▶ DIRECTIONS: Print the records below from the first line through the line containing "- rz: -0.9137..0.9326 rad", both included, word for word.
BEGIN RECORDS FOR THIS EXERCISE
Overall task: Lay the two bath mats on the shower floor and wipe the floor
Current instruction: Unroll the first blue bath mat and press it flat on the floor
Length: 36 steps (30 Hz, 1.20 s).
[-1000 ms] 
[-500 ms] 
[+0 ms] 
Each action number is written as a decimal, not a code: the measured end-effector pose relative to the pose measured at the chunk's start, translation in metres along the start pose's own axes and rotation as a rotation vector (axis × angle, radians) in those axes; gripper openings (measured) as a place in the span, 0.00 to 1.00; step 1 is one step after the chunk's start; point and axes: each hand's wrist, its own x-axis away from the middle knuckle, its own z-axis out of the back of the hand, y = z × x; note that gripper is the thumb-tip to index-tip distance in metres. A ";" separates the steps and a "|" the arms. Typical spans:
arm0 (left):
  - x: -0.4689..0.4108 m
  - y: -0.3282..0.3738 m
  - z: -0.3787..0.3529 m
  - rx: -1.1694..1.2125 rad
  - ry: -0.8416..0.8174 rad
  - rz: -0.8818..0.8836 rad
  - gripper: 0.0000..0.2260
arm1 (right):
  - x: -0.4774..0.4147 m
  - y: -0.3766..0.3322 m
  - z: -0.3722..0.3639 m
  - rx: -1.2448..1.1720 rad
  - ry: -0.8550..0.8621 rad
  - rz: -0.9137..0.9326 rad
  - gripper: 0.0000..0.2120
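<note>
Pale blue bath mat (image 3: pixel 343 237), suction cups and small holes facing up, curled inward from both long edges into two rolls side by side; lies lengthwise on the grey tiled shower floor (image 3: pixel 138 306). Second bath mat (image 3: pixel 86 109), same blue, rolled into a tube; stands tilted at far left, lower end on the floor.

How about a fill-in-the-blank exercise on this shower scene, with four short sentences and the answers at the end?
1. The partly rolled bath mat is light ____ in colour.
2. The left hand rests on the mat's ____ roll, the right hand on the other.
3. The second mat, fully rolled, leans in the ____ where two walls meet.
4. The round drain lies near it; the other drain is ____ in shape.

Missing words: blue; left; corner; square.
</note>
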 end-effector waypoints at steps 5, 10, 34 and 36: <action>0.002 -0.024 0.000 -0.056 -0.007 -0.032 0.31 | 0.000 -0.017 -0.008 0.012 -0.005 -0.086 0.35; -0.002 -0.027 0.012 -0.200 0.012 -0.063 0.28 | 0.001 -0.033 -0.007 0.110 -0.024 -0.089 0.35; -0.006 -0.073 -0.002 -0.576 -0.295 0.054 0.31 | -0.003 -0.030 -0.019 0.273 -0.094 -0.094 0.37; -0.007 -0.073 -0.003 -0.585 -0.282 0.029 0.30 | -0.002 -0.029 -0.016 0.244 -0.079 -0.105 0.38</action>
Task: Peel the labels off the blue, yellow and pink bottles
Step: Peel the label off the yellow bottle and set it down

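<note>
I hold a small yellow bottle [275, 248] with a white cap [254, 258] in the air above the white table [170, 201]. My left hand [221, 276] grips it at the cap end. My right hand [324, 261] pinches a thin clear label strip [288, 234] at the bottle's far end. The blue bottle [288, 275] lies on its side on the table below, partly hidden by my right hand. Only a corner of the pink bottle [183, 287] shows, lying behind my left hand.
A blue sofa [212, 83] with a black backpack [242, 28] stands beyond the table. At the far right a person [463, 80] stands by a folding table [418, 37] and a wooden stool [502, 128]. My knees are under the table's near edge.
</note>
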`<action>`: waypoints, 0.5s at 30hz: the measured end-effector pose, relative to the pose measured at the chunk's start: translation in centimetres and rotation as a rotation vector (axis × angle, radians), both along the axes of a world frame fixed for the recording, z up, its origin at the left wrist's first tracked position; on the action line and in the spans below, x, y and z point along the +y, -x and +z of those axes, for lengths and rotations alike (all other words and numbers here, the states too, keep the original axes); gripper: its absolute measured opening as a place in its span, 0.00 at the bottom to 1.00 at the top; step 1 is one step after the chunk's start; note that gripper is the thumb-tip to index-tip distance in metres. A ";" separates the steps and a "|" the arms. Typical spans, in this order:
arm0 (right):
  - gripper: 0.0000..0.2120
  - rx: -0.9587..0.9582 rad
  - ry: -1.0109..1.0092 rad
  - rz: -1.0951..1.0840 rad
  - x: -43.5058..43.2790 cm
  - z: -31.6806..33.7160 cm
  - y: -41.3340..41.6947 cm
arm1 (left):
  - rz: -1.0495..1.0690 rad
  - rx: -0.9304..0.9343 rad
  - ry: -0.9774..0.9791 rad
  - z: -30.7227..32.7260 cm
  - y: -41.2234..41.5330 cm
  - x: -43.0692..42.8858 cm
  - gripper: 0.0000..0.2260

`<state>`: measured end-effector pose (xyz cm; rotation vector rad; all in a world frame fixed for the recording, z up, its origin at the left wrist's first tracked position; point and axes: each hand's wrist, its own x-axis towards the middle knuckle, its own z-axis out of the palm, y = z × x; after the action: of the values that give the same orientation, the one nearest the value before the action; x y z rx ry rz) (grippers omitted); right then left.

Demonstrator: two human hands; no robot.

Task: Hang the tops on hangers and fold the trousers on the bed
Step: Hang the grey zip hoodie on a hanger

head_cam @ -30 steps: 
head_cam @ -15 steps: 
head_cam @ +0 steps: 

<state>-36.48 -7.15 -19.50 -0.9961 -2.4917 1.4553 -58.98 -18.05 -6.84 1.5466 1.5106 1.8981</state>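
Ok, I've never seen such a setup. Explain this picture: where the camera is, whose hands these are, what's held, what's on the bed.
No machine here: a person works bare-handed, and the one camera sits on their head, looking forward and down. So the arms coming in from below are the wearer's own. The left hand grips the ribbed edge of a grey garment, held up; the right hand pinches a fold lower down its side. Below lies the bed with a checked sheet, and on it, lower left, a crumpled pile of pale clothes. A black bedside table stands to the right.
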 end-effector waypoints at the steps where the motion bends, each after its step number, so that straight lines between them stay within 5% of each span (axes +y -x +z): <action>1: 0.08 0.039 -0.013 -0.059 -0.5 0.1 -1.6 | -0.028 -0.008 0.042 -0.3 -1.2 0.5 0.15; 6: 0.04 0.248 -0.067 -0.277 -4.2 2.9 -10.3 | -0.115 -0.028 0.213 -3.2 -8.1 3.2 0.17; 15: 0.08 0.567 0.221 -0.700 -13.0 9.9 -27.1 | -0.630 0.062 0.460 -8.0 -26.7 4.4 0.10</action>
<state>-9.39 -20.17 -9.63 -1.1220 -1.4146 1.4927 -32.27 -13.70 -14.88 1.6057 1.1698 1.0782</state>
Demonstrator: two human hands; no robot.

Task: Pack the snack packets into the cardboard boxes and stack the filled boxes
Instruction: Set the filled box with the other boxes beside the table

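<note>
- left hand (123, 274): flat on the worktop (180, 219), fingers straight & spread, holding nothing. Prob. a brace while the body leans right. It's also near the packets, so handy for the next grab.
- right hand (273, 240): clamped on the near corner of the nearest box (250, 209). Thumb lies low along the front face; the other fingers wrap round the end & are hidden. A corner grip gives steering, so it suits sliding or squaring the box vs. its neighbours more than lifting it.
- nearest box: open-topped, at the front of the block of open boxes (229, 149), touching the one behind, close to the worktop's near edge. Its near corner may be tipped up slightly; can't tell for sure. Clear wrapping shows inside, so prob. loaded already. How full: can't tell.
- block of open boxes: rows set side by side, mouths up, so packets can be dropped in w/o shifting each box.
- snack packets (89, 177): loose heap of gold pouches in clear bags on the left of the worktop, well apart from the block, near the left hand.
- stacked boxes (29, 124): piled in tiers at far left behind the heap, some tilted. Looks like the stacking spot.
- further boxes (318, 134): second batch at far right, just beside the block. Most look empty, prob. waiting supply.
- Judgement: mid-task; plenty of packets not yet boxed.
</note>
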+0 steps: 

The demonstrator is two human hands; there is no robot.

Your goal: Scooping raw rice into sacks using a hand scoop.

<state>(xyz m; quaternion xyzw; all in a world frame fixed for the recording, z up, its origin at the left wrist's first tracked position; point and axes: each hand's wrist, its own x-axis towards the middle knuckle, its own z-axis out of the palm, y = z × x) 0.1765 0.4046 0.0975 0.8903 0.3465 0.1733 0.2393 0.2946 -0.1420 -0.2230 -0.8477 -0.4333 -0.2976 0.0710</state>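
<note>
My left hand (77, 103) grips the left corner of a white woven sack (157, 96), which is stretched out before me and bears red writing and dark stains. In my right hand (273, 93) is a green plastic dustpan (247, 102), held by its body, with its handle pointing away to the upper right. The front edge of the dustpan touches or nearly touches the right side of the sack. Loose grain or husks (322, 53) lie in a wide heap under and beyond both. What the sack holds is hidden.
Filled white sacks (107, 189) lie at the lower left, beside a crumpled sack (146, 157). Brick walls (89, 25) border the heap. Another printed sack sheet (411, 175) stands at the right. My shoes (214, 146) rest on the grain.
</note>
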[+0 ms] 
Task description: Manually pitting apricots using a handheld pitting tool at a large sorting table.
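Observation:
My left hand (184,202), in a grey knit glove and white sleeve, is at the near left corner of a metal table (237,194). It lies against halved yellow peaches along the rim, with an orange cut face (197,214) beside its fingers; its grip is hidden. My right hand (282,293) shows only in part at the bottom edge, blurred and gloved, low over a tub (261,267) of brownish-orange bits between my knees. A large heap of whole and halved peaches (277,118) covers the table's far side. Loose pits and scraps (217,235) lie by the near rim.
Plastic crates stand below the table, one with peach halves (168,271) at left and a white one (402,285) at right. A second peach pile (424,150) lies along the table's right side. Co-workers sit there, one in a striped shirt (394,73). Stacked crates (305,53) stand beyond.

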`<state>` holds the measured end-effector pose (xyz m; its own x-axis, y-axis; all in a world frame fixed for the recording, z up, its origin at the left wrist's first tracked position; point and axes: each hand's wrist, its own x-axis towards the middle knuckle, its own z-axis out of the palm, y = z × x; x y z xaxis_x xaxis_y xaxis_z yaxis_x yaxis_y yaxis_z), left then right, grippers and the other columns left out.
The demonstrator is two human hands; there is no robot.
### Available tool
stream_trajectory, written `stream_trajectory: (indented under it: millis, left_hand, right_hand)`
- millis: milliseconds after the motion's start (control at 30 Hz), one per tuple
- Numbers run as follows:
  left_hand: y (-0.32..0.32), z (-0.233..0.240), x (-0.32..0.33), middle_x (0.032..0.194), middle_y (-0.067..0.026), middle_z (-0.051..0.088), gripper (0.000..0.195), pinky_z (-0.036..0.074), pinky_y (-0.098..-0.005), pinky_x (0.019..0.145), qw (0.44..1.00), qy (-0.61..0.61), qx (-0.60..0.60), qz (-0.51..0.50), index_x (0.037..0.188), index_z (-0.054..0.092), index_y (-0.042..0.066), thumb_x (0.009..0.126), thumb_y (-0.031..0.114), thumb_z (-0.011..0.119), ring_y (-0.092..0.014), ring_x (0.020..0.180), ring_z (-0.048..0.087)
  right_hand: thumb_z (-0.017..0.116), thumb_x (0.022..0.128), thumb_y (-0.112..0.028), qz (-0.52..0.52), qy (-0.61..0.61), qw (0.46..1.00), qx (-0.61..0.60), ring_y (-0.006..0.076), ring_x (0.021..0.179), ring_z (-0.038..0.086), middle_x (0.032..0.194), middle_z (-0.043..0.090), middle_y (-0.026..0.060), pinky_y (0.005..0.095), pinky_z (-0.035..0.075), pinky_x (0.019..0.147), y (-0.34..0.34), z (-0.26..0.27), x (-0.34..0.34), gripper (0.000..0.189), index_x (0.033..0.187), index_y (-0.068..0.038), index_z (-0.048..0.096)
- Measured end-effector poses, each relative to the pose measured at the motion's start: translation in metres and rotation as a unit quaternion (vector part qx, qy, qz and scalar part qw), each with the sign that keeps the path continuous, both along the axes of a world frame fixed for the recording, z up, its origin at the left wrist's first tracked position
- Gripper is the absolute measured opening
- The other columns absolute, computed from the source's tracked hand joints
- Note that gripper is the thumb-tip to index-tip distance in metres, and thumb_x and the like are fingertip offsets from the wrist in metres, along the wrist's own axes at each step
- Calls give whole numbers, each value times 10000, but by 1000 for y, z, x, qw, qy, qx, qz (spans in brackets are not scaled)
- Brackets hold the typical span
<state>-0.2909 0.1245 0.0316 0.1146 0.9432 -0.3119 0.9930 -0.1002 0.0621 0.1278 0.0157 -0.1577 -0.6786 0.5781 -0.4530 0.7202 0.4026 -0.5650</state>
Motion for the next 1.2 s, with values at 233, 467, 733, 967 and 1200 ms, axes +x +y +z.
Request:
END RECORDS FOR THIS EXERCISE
▶ TASK SOLUTION:
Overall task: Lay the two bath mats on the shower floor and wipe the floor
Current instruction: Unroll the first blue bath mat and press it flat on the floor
Length: 36 steps (30 Hz, 1.20 s).
[-1000 ms] 
[-500 ms] 
[+0 ms] 
Each action number is written as a decimal, not a code: the measured end-effector pose relative to the pose measured at the chunk's start, translation in metres along the start pose's own axes and rotation as a rotation vector (axis × angle, radians) in those axes; gripper openings (measured) as a place in the span, 0.00 to 1.00; step 1 is one step after the chunk's start; point and axes: each hand's wrist, its own x-axis away from the middle knuckle, its own z-axis out of the back of the hand, y = z × x; note that gripper is the thumb-tip to index-tip distance in metres. A ";" separates the steps and a "|" the arms. Typical spans:
arm0 (left):
  - x: -0.4689..0.4108 m
  - y: -0.3282..0.3738 m
  - z: -0.3787..0.3529 m
  - rx: -1.1694..1.2125 rad
  - ry: -0.8416..0.8174 rad
  - rz: -0.8818..0.8836 rad
  - gripper: 0.0000..0.2260
arm1 (right):
  - x: -0.4774..0.4147 m
  - y: -0.3766..0.3322 m
  - z: -0.3722..0.3639 m
  - rx: -1.2448..1.1720 rad
  - ry: -0.8550..0.8621 rad
  - rz: -0.9137..0.9326 rad

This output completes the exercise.